Work out the number of lines below containing the word "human" and give nothing besides it.
====== TASK MATERIAL
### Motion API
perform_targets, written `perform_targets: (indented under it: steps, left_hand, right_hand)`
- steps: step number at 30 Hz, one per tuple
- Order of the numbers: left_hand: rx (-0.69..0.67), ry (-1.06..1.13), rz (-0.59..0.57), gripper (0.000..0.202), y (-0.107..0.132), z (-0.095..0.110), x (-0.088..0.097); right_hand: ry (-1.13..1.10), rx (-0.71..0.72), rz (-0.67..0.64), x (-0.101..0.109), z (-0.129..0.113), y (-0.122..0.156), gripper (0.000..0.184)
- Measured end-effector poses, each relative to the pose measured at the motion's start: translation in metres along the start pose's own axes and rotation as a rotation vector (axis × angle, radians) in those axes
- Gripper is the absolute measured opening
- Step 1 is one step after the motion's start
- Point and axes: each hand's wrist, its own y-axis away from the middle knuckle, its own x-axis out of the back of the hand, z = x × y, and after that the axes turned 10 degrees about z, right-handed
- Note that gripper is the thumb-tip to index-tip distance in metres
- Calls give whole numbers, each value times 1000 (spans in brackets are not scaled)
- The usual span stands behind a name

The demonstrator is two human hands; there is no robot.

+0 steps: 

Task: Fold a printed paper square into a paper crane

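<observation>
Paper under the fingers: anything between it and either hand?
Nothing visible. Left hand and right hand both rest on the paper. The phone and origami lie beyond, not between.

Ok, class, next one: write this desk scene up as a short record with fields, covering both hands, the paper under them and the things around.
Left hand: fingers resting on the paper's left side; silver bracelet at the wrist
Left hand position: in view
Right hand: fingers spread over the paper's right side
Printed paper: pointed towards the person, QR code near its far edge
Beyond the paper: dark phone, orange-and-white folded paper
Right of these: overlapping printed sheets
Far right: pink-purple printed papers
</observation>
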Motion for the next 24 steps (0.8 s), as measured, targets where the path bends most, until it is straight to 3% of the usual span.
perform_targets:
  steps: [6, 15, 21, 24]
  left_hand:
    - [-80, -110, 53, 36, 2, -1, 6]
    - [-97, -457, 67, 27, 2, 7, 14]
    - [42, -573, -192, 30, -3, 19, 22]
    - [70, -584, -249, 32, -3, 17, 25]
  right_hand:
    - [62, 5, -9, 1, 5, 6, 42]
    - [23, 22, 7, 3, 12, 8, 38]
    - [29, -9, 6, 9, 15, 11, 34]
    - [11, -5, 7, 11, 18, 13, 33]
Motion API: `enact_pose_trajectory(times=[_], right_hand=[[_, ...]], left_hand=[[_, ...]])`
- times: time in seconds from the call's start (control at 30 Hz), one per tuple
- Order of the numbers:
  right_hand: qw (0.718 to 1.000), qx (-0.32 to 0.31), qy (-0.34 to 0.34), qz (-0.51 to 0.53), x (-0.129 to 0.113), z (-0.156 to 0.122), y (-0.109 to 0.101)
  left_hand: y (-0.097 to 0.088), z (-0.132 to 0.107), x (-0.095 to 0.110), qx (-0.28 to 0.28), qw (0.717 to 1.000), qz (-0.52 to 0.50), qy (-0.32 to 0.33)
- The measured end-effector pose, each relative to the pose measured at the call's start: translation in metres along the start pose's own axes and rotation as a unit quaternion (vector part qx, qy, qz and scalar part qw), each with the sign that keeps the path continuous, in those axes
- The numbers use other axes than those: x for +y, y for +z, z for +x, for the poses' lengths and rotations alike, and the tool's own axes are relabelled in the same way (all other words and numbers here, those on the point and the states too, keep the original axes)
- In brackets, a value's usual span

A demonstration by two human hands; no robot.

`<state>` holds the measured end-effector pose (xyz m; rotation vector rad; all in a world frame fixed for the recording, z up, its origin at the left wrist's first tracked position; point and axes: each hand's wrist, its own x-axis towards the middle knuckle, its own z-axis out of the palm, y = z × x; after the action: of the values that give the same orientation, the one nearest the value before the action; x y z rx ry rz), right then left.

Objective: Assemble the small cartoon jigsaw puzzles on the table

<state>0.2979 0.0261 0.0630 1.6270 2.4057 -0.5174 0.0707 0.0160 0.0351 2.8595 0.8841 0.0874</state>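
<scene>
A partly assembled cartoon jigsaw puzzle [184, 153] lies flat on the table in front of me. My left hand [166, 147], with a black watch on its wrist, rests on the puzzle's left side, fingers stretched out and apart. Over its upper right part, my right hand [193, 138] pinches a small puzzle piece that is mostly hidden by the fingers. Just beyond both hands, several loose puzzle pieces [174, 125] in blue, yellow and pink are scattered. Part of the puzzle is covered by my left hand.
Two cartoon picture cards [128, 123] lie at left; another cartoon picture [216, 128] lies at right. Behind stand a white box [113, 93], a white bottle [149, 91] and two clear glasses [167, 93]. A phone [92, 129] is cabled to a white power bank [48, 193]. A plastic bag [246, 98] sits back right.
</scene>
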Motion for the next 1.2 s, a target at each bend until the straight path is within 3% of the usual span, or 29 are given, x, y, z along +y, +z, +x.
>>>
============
» FINAL ANSWER
2